In the early 1950s, my parents treated my brother and me to many unforgettable summer nights when we attended the American Savoyards’ performances of Gilbert and Sullivan operettas at Monmouth’s fantastic Cumston Hall. I am sure young boys would not develop a lifelong fascination with those Victorian musicals if it had not been reinforced by a spectacular setting for the shows. That setting was Cumston Hall’s unique and ornate small-scale opera house.

It was the multi-talented Harry Hayman Cochrane who built and decorated that hall. While such an accomplishment is remarkable by itself, Cochrane’s work over his lifetime (1860 to 1946) is astonishing. Over a period of 60 years, he was commissioned to decorate about 400 public buildings in Maine and New England. They included churches, parish halls, convents, banks and courthouses.

Monmouth was Cochrane’s hometown. He attended Monmouth Academy and he grew up there under the guidance of his grandparents. He married Ida Lorena Gott of Monmouth in 1887.

In 1899, it was announced by Dr. Charles Cumston, longtime headmaster of Boston English High School who had retired to Monmouth, that he would give his town a community hall which would house town offices, a town meeting hall, a public library, and an auditorium. Cumston entrusted the entire job to Cochrane, even though Cochrane had never designed a building before.

According to a history of the building published by the Cumston Public Library, Cochrane was given free rein over the project.

“Cochrane transformed the proposed town hall into a grand Romanesque Revival structure with opera hall, library, caucus room, and town office all in one,” it said. “He designed and executed the plaster ornamentation, the stained glass windows, the stenciling and murals, the molding of the exterior and interior wood trim, and the color schemes. To cap his achievement, for dedication day in 1900, he composed the music and conducted the orchestra for the event.”

The history said, “Much of the Cumston theater’s charm is due to the cherubic frescoes Cochrane himself painted on the ceiling, and to his carving and hand-molded plaster work on the walls, boxes and proscenium arch.”
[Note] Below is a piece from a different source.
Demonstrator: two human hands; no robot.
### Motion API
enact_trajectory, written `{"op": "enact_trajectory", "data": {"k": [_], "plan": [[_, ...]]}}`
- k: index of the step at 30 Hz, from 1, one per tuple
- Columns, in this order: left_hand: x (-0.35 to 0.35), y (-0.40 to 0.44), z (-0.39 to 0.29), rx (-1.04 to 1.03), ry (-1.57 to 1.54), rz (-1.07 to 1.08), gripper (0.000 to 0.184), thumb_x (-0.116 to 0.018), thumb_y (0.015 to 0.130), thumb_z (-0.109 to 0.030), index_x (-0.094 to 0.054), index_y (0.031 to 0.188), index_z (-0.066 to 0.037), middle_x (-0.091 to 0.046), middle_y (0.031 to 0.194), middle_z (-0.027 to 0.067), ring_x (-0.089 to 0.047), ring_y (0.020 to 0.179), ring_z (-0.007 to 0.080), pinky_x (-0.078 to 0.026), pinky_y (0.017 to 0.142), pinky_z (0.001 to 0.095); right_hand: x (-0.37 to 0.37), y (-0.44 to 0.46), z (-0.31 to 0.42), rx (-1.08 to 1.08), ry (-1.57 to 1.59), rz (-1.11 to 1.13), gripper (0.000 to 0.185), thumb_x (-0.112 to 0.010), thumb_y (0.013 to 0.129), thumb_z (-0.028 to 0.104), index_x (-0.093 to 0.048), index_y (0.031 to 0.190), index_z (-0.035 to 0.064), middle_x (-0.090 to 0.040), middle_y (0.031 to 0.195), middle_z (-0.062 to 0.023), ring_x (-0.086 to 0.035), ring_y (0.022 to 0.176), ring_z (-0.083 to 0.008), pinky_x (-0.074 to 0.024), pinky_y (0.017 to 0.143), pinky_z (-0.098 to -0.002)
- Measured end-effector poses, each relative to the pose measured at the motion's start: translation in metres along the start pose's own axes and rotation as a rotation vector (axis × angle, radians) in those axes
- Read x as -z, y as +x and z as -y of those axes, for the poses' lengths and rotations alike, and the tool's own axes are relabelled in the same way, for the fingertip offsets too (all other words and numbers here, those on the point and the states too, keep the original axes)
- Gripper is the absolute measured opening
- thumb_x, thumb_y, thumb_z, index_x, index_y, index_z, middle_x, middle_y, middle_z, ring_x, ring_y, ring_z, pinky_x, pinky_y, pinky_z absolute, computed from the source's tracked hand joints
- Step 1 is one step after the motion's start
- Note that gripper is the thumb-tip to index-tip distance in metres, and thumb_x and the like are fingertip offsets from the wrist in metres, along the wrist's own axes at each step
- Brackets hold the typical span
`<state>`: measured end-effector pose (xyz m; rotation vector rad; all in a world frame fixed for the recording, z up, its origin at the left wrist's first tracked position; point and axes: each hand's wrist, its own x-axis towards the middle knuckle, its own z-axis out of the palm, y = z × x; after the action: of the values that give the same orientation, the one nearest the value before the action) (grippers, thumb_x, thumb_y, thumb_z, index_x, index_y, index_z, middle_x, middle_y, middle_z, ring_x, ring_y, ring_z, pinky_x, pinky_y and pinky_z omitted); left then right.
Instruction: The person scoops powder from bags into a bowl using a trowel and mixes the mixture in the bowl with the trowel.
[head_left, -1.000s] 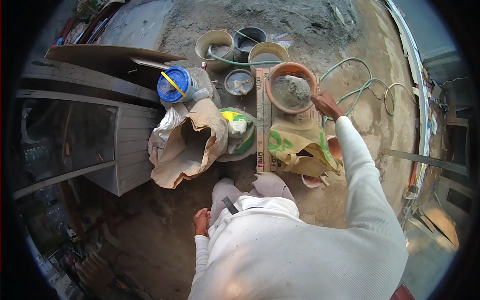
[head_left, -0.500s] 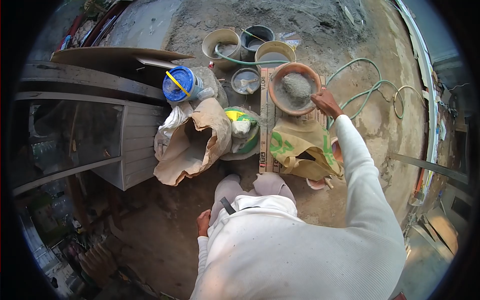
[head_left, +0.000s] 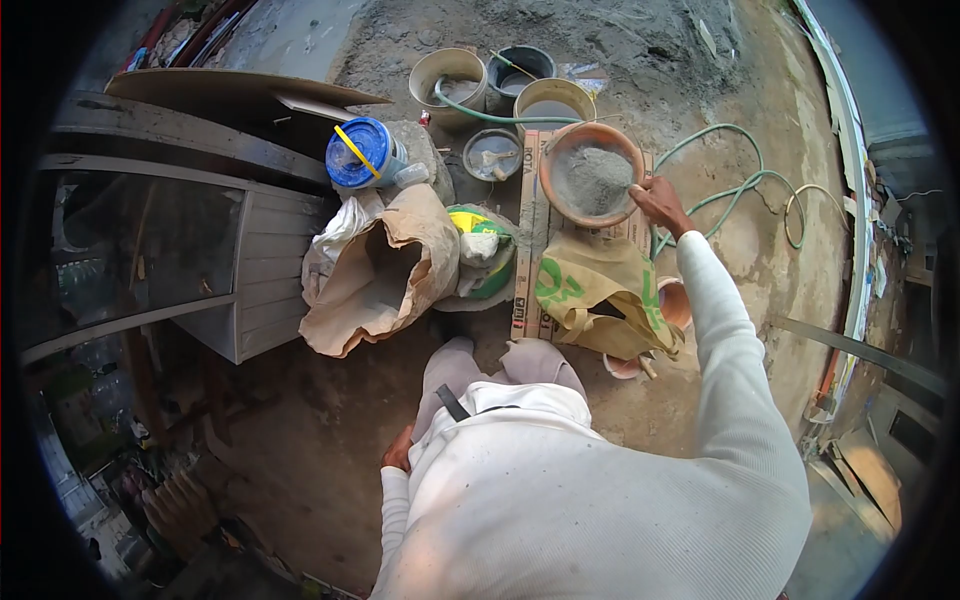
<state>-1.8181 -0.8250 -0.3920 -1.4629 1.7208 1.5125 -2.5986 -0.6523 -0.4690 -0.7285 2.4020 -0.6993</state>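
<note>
A round terracotta-coloured bowl point(head_left: 548, 187) sits on the cardboard boxes point(head_left: 528, 222), holding a heap of grey powder point(head_left: 603, 178) that looks like cement. My right hand point(head_left: 662, 204) is closed on the bowl's right rim, its arm stretched forward. Just below the bowl, a tan sack point(head_left: 580, 275) with green print lies over the boxes. My left hand point(head_left: 398, 450) hangs low beside my left thigh; its fingers are mostly hidden against the leg. Nearest to that hand on the ground side is the torn, open brown paper bag point(head_left: 430, 235).
Several buckets, including a cream bucket point(head_left: 425, 75) and a black bucket point(head_left: 535, 60), stand beyond the boxes. A green hose point(head_left: 755, 160) curls on the right. A blue-lidded tub point(head_left: 350, 170) and a green-yellow sack point(head_left: 492, 275) are left. A wooden cabinet point(head_left: 265, 270) borders the left side.
The grey powder in the bowl has shifted and spread toward its right side. My right hand stays at the rim. My left hand has moved slightly left and down.
</note>
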Motion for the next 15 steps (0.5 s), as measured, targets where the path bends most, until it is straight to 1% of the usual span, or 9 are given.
{"op": "enact_trajectory", "data": {"k": [1,2,4,5,6,8,9,12,15], "plan": [[0.007,-0.006,-0.039,0.175,-0.061,0.068,0.056,-0.057,0.110,-0.042,-0.063,0.149,-0.004,-0.061,0.154,0.0139,-0.056,0.140,0.0266,-0.038,0.122,0.0374,0.006,0.000,0.004,-0.025,-0.027,0.038,0.042,-0.065,0.089,0.034,-0.065,0.073,-0.0042,-0.058,0.062,-0.0126,-0.057,0.051,-0.0239,-0.0500,0.053,-0.0441],[0.014,-0.003,-0.076,0.355,-0.161,0.126,0.054,-0.057,0.110,-0.041,-0.064,0.147,-0.002,-0.064,0.151,0.0139,-0.059,0.137,0.0260,-0.039,0.121,0.0367,0.008,-0.003,0.007,-0.055,-0.053,0.077,0.043,-0.065,0.088,0.035,-0.066,0.074,-0.0050,-0.059,0.063,-0.0141,-0.059,0.053,-0.0252,-0.0513,0.056,-0.0451],[0.025,0.003,-0.096,0.481,-0.245,0.172,0.052,-0.058,0.110,-0.039,-0.066,0.143,0.000,-0.069,0.144,0.0138,-0.062,0.131,0.0241,-0.041,0.118,0.0356,0.011,-0.010,0.015,-0.109,-0.063,0.012,0.046,-0.064,0.085,0.037,-0.070,0.080,-0.0088,-0.068,0.077,-0.0256,-0.069,0.074,-0.0380,-0.0545,0.074,-0.0503],[0.037,0.006,-0.092,0.429,-0.235,0.155,0.051,-0.058,0.110,-0.038,-0.067,0.141,0.001,-0.072,0.139,0.0137,-0.064,0.127,0.0227,-0.042,0.117,0.0351,0.015,-0.010,0.021,-0.129,-0.072,-0.020,0.049,-0.064,0.084,0.037,-0.072,0.083,-0.0107,-0.073,0.084,-0.0313,-0.074,0.084,-0.0445,-0.0561,0.084,-0.0529],[0.043,0.005,-0.094,0.380,-0.227,0.132,0.050,-0.058,0.110,-0.037,-0.068,0.139,0.002,-0.074,0.135,0.0136,-0.065,0.124,0.0213,-0.043,0.115,0.0347,0.019,-0.008,0.027,-0.096,-0.171,-0.003,0.046,-0.064,0.084,0.036,-0.073,0.083,-0.0087,-0.073,0.084,-0.0299,-0.074,0.083,-0.0441,-0.0568,0.083,-0.0528],[0.055,0.002,-0.114,0.135,-0.149,0.022,0.045,-0.061,0.109,-0.034,-0.071,0.134,0.003,-0.079,0.123,0.0112,-0.067,0.115,0.0163,-0.048,0.108,0.0344,0.019,-0.010,0.037,-0.040,-0.357,0.033,0.041,-0.065,0.084,0.035,-0.074,0.082,-0.0048,-0.074,0.082,-0.0271,-0.075,0.081,-0.0435,-0.0582,0.082,-0.0525],[0.062,-0.002,-0.134,0.011,-0.106,-0.026,0.043,-0.063,0.108,-0.032,-0.073,0.131,0.003,-0.081,0.117,0.0100,-0.068,0.111,0.0138,-0.050,0.104,0.0343,0.017,-0.015,0.041,-0.032,-0.396,-0.008,0.040,-0.065,0.084,0.035,-0.075,0.084,-0.0040,-0.074,0.086,-0.0279,-0.074,0.084,-0.0450,-0.0582,0.083,-0.0535],[0.067,-0.030,-0.217,-0.144,-0.154,0.044,0.043,-0.065,0.108,-0.032,-0.072,0.131,0.003,-0.082,0.114,0.0080,-0.068,0.109,0.0129,-0.051,0.103,0.0337,0.014,-0.019,0.061,0.021,-0.506,-0.111,0.038,-0.066,0.083,0.034,-0.078,0.092,-0.0018,-0.076,0.096,-0.0298,-0.073,0.091,-0.0478,-0.0580,0.086,-0.0556],[0.066,-0.027,-0.233,-0.253,-0.199,0.180,0.039,-0.068,0.106,-0.029,-0.073,0.131,0.001,-0.082,0.113,0.0077,-0.068,0.106,0.0128,-0.052,0.099,0.0328,0.022,-0.026,0.083,0.035,-0.597,-0.112,0.039,-0.065,0.084,0.033,-0.078,0.098,-0.0015,-0.076,0.100,-0.0295,-0.074,0.095,-0.0466,-0.0578,0.088,-0.0554]]}}
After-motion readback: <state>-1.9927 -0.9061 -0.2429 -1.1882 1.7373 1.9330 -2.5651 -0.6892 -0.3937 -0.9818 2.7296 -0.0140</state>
Perhaps Cochrane’s most spectacular mural project would be the 1927 decoration of the Kora Shrine Temple in Lewiston. There, his floor-to-ceiling murals of exciting Arabic scenes with Masonic themes surround the ceremonial halls.

These examples of Cochrane’s artistic genius are only a part of his exceptional talent. A story in the May 1, 1949, Portland Sunday Telegram Magazine describes many more achievements of this man.

In 1898, he won first prize in a competition to decorate the convention halls and rooms for the huge Knights Templar triennial conclave in Pittsburgh.

His most famous painting may be “The Man on Horseback,” which depicts Bishop Francis Asbury, a colonial circuit riding preacher, on a horse struggling to cross a stream in the forest. It is said the preacher once spoke from the doorway of a Monmouth home to a gathering of 6,000 people.

Cochrane wrote a two-volume history of Monmouth and Wales, and in 1914, Bates College awarded him an honorary Master of Arts degree.

Many churches, including Methodist churches in Leeds and Monmouth, have murals on the sanctuary walls. Auburn’s First Universalist Church of Auburn does, as does the High Street Methodist Church where my family attended services for many years.

A true Renaissance man, he was a prolific poet, and an accomplished singer, composer, and conductor. He was appointed in 1920 by Gov. Carl E. Milliken to be chairman of the Maine Centennial Committee. That year he was commissioned to design the State of Maine Centennial Coin. He went to Washington, D.C., to receive from the U.S. Mint, still hot, the first of those half-dollars.

Cochrane also wrote and produced a motion picture called “The Romance of Maine,” and his hymn, “Prince of Peace,” is still sung in Monmouth churches.

In addition to all this, he established his own photographic studio in Gardiner and it is said he worked with the Stanley brothers of Stanley Steamer fame when they developed dry plate photography.

Fortunately, Cochrane’s remarkable Cumston Hall has been fully restored and it is home to Shakespearean and other plays by the Theater at Monmouth each summer and by Monmouth Community Players and others through the year.